I am moved by many of the Rio’s meaningful stories of athletes who have won, failed, cried, endured and embraced the spirit of the Games. The Olympic and Paralympic Games are not just about medals: it is about commitment, motivation and resilience needed to get to the top as an athlete but also as human being. For instance, Ibtihaj Muhammad, the first US Olympian to compete in a hijab, affirmed that her performance aimed to mute stereotypes about Muslim women.
If the Olympic Games are about fair play, solidarity and friendship, then nothing exemplifies it more in my mind than the Refugee Olympic Team, which marched under the Olympic flag in the Opening Ceremony representing more than 65 million displaced people worldwide. One of the top stories from this amazing team is the one of teenager swimmer Yusra Mardini, a Syrian refugee who braved a Mediterranean crossing on a vessel overloaded with refugees to reach the Turkish coast.
There were three iconic visual moments in Rio 2016. The selfie between North and South Korean gymnasts became an historic moment of sport diplomacy in the Olympics. Whilst, images of the Egyptian team competing against a German team – with the Egyptian team in covered uniform and the German team in bikini uniform- was a clear representation of the universality of sport, which goes beyond social, cultural, religious differences. Finally, images of Nikki Hamblin from New Zealand and US athlete Abbey D’Agostino illustrated the Olympic spirit after they helped each other up after falling together midway through their race.

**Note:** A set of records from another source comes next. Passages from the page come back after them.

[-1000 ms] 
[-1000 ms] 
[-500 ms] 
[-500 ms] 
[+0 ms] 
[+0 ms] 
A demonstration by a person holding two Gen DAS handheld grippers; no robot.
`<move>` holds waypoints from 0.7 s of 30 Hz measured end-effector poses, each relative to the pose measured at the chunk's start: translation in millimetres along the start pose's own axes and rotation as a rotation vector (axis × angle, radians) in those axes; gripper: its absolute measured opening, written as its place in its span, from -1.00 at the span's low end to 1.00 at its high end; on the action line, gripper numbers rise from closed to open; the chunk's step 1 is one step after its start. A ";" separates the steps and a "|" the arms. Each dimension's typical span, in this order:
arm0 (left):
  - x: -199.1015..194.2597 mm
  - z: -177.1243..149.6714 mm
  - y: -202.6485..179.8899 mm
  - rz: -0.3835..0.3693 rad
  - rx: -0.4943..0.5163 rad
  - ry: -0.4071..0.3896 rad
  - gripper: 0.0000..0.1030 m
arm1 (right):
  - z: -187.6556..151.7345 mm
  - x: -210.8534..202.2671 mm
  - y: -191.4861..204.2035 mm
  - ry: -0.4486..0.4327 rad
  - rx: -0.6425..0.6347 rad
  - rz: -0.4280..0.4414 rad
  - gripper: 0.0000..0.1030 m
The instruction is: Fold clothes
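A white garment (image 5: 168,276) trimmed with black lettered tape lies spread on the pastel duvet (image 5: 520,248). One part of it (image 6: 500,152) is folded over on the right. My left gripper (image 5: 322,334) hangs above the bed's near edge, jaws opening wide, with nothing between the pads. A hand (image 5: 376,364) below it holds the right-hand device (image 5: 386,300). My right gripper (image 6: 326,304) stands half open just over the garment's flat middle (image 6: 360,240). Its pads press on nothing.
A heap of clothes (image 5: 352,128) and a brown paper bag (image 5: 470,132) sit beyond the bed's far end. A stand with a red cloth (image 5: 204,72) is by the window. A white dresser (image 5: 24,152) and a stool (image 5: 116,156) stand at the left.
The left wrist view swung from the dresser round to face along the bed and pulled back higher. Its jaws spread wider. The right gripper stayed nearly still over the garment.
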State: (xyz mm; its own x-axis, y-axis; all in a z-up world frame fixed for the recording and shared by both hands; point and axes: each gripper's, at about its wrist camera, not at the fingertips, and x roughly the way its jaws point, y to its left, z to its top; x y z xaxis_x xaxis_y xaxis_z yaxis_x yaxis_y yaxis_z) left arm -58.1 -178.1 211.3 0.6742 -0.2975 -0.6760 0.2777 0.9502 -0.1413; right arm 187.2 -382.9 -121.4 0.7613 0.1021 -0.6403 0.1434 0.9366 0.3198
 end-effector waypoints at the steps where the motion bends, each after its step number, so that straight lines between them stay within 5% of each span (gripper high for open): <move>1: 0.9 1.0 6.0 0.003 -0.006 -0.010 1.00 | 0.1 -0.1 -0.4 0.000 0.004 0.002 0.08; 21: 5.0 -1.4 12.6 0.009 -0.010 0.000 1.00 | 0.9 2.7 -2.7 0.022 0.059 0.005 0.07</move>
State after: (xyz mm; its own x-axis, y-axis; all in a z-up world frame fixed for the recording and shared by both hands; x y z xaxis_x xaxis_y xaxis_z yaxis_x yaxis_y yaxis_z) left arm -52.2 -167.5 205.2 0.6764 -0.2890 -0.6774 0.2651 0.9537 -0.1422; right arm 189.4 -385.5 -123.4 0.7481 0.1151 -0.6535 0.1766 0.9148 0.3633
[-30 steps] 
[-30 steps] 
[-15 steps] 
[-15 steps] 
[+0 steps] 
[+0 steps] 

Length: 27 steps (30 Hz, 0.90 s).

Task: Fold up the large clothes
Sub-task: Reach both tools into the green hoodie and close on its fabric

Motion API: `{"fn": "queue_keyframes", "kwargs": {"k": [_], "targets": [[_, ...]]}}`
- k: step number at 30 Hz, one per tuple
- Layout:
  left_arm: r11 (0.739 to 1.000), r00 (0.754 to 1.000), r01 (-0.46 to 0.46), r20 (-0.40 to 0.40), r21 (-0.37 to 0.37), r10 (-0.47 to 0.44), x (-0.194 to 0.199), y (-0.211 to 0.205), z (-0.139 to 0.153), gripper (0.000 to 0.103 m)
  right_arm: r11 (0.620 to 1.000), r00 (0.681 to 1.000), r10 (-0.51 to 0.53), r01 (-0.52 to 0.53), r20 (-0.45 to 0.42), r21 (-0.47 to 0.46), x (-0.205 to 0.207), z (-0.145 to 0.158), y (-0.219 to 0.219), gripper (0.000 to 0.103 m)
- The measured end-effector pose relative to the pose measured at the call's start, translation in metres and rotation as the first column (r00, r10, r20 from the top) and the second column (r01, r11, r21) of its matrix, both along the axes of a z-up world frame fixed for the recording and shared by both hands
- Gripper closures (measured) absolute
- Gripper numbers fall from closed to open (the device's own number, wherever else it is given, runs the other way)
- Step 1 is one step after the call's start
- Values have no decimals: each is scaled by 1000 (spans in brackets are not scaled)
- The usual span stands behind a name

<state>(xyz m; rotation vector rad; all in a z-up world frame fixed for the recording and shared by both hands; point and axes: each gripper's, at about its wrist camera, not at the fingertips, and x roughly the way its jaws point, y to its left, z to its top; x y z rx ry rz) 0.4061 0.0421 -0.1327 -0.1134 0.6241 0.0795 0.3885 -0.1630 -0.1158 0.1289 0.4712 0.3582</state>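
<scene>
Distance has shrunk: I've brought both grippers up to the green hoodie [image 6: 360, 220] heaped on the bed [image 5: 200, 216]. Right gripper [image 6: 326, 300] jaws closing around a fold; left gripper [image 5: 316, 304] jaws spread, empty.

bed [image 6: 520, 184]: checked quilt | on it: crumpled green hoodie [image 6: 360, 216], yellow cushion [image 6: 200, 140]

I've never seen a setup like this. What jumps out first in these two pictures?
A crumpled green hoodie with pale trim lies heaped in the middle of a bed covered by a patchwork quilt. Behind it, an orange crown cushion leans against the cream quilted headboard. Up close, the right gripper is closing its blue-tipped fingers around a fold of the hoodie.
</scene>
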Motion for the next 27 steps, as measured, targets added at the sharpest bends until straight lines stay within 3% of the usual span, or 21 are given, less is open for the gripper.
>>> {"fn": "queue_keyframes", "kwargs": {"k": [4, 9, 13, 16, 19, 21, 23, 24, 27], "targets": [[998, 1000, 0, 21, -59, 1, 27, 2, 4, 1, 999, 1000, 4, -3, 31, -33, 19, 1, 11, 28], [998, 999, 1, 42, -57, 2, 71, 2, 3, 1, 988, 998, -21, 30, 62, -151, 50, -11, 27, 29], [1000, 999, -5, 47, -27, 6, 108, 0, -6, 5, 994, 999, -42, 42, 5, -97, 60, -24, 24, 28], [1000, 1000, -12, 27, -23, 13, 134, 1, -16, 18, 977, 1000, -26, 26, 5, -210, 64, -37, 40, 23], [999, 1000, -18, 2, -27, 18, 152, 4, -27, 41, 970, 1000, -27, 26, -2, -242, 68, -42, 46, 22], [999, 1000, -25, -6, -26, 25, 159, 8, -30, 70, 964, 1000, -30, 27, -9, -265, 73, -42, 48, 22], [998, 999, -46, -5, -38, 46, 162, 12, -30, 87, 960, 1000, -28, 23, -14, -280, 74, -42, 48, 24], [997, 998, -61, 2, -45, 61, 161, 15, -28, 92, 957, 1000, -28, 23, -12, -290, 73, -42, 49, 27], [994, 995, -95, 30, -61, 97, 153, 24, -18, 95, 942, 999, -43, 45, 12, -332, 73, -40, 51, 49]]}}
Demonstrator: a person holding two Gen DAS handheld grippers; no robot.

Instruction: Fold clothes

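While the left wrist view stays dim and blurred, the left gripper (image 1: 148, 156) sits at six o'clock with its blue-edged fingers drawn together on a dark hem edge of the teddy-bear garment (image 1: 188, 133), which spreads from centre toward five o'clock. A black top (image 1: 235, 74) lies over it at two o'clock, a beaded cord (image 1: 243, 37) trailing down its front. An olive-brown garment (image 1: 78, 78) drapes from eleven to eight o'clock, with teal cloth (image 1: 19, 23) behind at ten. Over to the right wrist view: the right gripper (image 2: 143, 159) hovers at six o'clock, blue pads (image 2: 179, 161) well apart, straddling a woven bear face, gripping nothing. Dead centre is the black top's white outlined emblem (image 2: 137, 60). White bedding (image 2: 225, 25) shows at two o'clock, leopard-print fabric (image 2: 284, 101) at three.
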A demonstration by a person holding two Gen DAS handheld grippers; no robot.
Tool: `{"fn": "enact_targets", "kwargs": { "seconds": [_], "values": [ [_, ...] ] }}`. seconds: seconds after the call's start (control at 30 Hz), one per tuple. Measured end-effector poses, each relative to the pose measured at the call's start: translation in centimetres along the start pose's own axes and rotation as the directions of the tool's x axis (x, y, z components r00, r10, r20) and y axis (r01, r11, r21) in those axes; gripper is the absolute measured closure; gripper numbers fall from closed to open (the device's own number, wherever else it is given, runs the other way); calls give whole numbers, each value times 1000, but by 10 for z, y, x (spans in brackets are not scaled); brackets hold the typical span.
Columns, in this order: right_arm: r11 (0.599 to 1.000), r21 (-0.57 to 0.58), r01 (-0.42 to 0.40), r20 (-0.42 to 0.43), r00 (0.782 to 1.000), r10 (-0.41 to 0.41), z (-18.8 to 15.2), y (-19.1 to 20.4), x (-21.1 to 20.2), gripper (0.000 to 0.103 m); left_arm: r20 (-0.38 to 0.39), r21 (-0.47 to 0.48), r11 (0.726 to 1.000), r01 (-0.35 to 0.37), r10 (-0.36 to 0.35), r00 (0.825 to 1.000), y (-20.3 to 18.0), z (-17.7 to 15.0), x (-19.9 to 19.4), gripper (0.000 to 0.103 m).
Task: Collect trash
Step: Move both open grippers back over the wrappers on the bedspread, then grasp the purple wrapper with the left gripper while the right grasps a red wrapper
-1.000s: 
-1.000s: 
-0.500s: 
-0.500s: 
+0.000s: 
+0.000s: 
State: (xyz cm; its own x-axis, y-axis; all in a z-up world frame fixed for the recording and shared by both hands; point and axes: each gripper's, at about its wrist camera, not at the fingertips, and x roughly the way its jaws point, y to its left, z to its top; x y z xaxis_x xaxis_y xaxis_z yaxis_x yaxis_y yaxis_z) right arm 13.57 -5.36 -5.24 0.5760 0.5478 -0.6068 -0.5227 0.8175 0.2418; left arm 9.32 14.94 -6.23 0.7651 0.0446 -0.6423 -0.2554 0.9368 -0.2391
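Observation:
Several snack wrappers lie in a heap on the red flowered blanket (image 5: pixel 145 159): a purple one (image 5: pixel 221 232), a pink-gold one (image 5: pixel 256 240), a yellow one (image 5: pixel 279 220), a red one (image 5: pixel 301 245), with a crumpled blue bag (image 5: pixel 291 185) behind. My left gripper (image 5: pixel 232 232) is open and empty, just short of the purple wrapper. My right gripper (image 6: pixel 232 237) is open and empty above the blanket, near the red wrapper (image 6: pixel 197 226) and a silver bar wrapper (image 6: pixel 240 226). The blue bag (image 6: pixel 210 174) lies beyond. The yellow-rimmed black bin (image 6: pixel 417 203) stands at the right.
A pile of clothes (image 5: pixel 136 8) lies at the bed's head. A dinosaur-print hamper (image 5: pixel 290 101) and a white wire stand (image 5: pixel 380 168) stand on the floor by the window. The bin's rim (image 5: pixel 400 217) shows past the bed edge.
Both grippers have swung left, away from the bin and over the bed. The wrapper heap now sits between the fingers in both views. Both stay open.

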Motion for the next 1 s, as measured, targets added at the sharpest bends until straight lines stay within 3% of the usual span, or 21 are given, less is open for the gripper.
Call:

During Rio 2016 many athletes became messengers of peace by dedicating their medals and efforts to the cause of a more peaceful, tolerant and inclusive world. Such were cases of the Italian fencer Elisa de Francisca, who made an emotional call for global unity, stand against terrorism and paid tribute to the victims of the Paris and Brussels attacks, and also Tunisian fencer Ines Boubakri, who dedicated her bronze medal to Arab women. Rafaela Silva from Rio’s famous Cidade de Deus and judo gold medalist is a proven champion and an inspiration to children of favelas and disadvantaged areas.
The work and initiatives done by civil society and sport institutions are also noteworthy in bringing the Olympic spirit to Brazilian children and youth. Rio 2016 offered a great opportunity to learn more about the diverse realities of residents in favelas. It also reminded us that the Olympic environment and sport spirit should be available to everyone – every child, every woman and every man.
From now on until 2020 the eyes of the world will be turned to Tokyo. The following four years should be a period to reflect that the Games cannot be a panacea for a city’s problem, but instead an opportunity to change. Mega sporting events offer a unique platform to spark human rights change and promise a legacy that benefits all population groups in the host country.